** Task requirements **
From the first line to the last, output the records exactly and drop any images.

Items from a dataset
= Beginning of Section =
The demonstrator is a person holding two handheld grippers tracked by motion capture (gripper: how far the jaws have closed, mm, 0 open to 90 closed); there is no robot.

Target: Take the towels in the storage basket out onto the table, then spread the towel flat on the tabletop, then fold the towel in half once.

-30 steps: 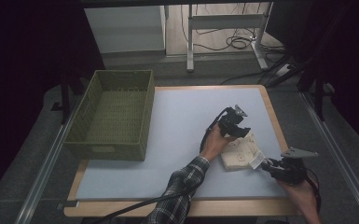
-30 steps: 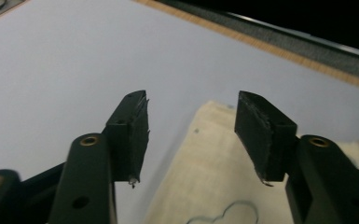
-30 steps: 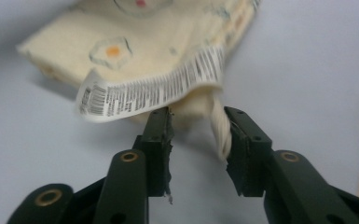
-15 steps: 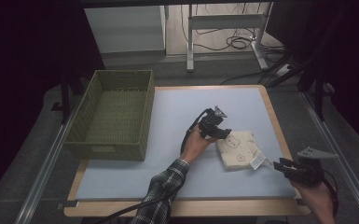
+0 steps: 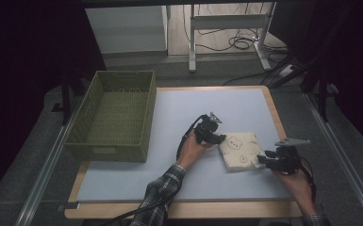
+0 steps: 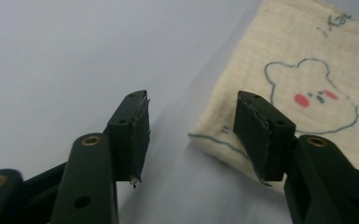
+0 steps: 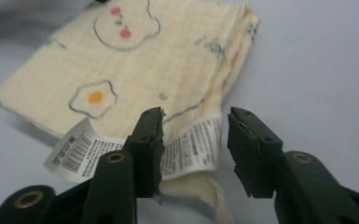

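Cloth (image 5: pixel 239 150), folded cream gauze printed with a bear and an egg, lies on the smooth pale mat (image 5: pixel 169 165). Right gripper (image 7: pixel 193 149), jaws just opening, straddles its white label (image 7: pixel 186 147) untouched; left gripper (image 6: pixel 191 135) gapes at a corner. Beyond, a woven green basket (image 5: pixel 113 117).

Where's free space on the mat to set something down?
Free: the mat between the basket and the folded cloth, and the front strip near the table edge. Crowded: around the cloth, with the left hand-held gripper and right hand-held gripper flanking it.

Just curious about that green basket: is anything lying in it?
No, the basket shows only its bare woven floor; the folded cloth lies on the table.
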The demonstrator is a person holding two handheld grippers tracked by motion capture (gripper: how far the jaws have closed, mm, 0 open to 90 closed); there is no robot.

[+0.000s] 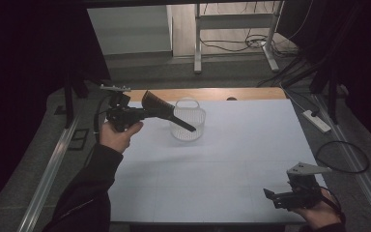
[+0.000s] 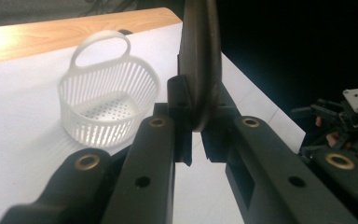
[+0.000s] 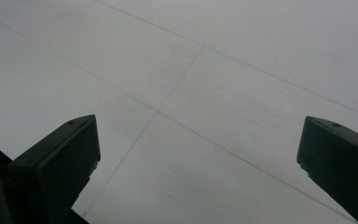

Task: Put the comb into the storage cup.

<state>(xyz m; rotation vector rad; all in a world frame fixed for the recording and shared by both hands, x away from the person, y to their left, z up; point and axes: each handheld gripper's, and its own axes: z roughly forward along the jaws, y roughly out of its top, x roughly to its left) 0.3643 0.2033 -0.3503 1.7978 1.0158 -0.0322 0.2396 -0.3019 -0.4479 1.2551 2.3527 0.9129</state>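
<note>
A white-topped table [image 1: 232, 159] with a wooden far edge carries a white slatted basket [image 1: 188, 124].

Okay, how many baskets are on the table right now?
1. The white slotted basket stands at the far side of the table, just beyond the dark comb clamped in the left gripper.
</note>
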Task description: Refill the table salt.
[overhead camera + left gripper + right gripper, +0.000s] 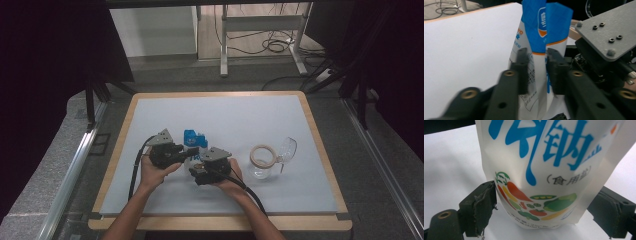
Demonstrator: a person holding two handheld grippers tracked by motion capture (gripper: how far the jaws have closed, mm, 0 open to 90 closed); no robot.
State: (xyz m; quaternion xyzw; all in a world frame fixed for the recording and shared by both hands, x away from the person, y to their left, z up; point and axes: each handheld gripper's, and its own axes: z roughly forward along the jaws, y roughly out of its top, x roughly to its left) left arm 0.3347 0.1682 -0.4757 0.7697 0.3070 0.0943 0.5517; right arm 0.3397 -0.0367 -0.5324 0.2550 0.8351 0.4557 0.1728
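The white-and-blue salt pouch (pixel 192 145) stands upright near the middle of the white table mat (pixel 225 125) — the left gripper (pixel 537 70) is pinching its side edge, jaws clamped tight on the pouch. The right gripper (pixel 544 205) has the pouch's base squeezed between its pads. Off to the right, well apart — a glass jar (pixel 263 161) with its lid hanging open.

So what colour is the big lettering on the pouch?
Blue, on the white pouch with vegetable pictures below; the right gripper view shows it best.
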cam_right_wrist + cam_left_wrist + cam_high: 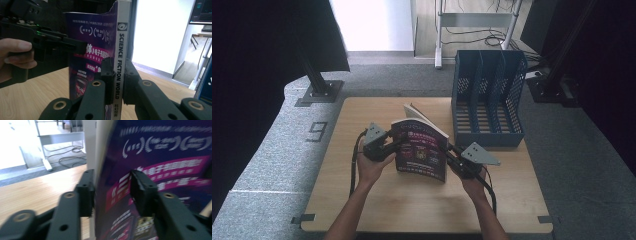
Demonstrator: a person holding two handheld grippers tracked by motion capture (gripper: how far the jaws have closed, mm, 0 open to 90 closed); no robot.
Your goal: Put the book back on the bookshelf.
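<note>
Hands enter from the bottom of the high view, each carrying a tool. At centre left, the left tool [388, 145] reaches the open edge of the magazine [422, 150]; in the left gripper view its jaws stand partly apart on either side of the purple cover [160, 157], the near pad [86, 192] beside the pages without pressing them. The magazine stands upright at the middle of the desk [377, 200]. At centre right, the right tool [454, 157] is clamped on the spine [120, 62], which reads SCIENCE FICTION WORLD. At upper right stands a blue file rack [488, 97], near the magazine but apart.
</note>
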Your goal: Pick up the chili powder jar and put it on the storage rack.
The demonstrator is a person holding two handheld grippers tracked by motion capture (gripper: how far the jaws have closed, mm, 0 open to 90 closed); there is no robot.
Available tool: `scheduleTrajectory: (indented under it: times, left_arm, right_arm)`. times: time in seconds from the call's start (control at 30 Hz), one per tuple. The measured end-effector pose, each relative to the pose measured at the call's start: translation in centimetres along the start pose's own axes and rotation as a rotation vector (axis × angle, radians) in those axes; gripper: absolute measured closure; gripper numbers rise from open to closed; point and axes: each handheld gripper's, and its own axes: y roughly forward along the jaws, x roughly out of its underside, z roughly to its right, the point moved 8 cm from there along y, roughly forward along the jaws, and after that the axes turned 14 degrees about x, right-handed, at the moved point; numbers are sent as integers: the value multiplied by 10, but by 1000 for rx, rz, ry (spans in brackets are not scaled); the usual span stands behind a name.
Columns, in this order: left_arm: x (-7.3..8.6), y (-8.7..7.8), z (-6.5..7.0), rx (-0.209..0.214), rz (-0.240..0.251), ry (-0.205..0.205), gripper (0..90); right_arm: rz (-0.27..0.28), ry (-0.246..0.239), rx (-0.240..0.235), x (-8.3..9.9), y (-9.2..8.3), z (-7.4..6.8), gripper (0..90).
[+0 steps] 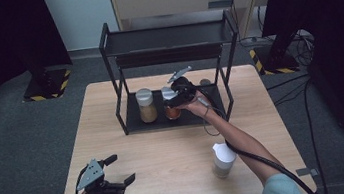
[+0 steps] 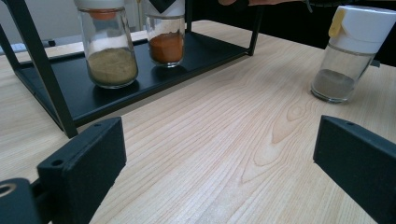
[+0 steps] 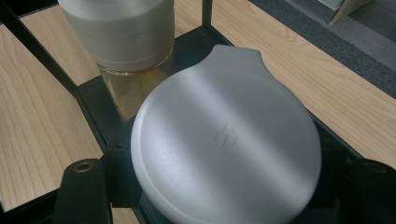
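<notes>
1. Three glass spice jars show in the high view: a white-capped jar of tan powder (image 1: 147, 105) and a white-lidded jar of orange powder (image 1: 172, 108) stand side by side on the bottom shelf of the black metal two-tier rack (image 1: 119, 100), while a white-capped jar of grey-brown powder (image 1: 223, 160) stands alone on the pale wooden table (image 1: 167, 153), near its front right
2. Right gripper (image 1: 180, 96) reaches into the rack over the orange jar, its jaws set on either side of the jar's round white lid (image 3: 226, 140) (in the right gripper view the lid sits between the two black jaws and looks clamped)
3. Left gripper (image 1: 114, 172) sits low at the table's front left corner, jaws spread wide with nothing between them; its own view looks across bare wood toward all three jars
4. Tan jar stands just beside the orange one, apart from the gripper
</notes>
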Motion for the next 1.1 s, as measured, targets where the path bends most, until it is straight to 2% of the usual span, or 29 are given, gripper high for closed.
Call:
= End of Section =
** Task response **
The demonstrator is a person holding two handheld grippers tracked by motion capture (gripper: how far the jaws have closed, mm, 0 open to 90 closed); there is no robot.

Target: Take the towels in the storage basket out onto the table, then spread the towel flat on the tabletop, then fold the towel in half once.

-30 steps: 
-30 steps: 
-30 steps: 
-15 steps: 
+0 steps: 
+0 steps: 
+0 steps: 

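Cloth (image 5: pixel 239 150), folded cream gauze printed with a bear and an egg, lies on the smooth pale mat (image 5: pixel 169 165). Right gripper (image 7: pixel 193 149), jaws just opening, straddles its white label (image 7: pixel 186 147) untouched; left gripper (image 6: pixel 191 135) gapes at a corner. Beyond, a woven green basket (image 5: pixel 113 117).

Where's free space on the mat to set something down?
Free: the mat between the basket and the folded cloth, and the front strip near the table edge. Crowded: around the cloth, with the left hand-held gripper and right hand-held gripper flanking it.

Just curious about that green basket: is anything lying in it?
No, the basket shows only its bare woven floor; the folded cloth lies on the table.
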The demonstrator is a person holding two handheld grippers tracked by motion capture (gripper: how far the jaws have closed, mm, 0 open to 90 closed); there is no robot.

[+0.000s] 
[+0.000s] 
[+0.000s] 

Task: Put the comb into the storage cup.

<state>(xyz m; rotation vector rad; all in a world frame fixed for the recording and shared by both hands, x away from the person, y to their left, z up; point and axes: each handheld gripper's, and its own axes: z roughly forward along the jaws, y roughly out of its top, x roughly to its left) 0.3643 0.2033 -0.3503 1.7978 1.0158 -0.0322 0.2396 -0.3019 -0.4479 1.2551 2.3527 0.9129</state>
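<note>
A white-topped table [image 1: 232, 159] with a wooden far edge carries a white slatted basket [image 1: 188, 124].

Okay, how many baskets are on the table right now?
1. The white slotted basket stands at the far side of the table, just beyond the dark comb clamped in the left gripper.
</note>
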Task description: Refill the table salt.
[overhead camera + left gripper + right gripper, +0.000s] 
Demonstrator: a person holding two handheld grippers tracked by motion capture (gripper: how far the jaws have closed, mm, 0 open to 90 closed); no robot.
State: (xyz m; quaternion xyzw; all in a world frame fixed for the recording and shared by both hands, x away from the person, y to their left, z up; point and axes: each handheld gripper's, and its own axes: z roughly forward along the jaws, y roughly out of its top, x roughly to its left) left arm 0.3347 0.1682 -0.4757 0.7697 0.3070 0.0943 0.5517; right arm 0.3397 -0.0367 -0.5324 0.2550 0.8351 0.4557 0.1728
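The white-and-blue salt pouch (pixel 192 145) stands upright near the middle of the white table mat (pixel 225 125) — the left gripper (pixel 537 70) is pinching its side edge, jaws clamped tight on the pouch. The right gripper (pixel 544 205) has the pouch's base squeezed between its pads. Off to the right, well apart — a glass jar (pixel 263 161) with its lid hanging open.

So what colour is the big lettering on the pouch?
Blue, on the white pouch with vegetable pictures below; the right gripper view shows it best.
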cam_right_wrist + cam_left_wrist + cam_high: 
Demonstrator: a person holding two handheld grippers tracked by motion capture (gripper: how far the jaws have closed, mm, 0 open to 90 closed); no robot.
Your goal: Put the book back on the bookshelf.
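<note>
Hands enter from the bottom of the high view, each carrying a tool. At centre left, the left tool [388, 145] reaches the open edge of the magazine [422, 150]; in the left gripper view its jaws stand partly apart on either side of the purple cover [160, 157], the near pad [86, 192] beside the pages without pressing them. The magazine stands upright at the middle of the desk [377, 200]. At centre right, the right tool [454, 157] is clamped on the spine [120, 62], which reads SCIENCE FICTION WORLD. At upper right stands a blue file rack [488, 97], near the magazine but apart.
</note>
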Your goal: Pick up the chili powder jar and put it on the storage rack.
The demonstrator is a person holding two handheld grippers tracked by motion capture (gripper: how far the jaws have closed, mm, 0 open to 90 closed); there is no robot.
Available tool: `scheduleTrajectory: (indented under it: times, left_arm, right_arm)`. times: time in seconds from the call's start (control at 30 Hz), one per tuple. The measured end-effector pose, each relative to the pose measured at the call's start: translation in centimetres along the start pose's own axes and rotation as a rotation vector (axis × angle, radians) in those axes; gripper: absolute measured closure; gripper numbers rise from open to closed; point and axes: each handheld gripper's, and its own axes: y roughly forward along the jaws, x roughly out of its underside, z roughly to its right, the point moved 8 cm from there along y, roughly forward along the jaws, and after that the axes turned 14 degrees about x, right-handed, at the moved point; numbers are sent as integers: the value multiplied by 10, but by 1000 for rx, rz, ry (spans in brackets are not scaled); the usual span stands behind a name.
Columns, in this order: left_arm: x (-7.3..8.6), y (-8.7..7.8), z (-6.5..7.0), rx (-0.209..0.214), rz (-0.240..0.251), ry (-0.205..0.205), gripper (0..90); right_arm: rz (-0.27..0.28), ry (-0.246..0.239), rx (-0.240..0.235), x (-8.3..9.9), y (-9.2..8.3), z (-7.4..6.8), gripper (0..90).
[+0 steps] 
[+0 steps] 
[+0 steps] 
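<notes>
1. Three glass spice jars show in the high view: a white-capped jar of tan powder (image 1: 147, 105) and a white-lidded jar of orange powder (image 1: 172, 108) stand side by side on the bottom shelf of the black metal two-tier rack (image 1: 119, 100), while a white-capped jar of grey-brown powder (image 1: 223, 160) stands alone on the pale wooden table (image 1: 167, 153), near its front right
2. Right gripper (image 1: 180, 96) reaches into the rack over the orange jar, its jaws set on either side of the jar's round white lid (image 3: 226, 140) (in the right gripper view the lid sits between the two black jaws and looks clamped)
3. Left gripper (image 1: 114, 172) sits low at the table's front left corner, jaws spread wide with nothing between them; its own view looks across bare wood toward all three jars
4. Tan jar stands just beside the orange one, apart from the gripper
</notes>
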Motion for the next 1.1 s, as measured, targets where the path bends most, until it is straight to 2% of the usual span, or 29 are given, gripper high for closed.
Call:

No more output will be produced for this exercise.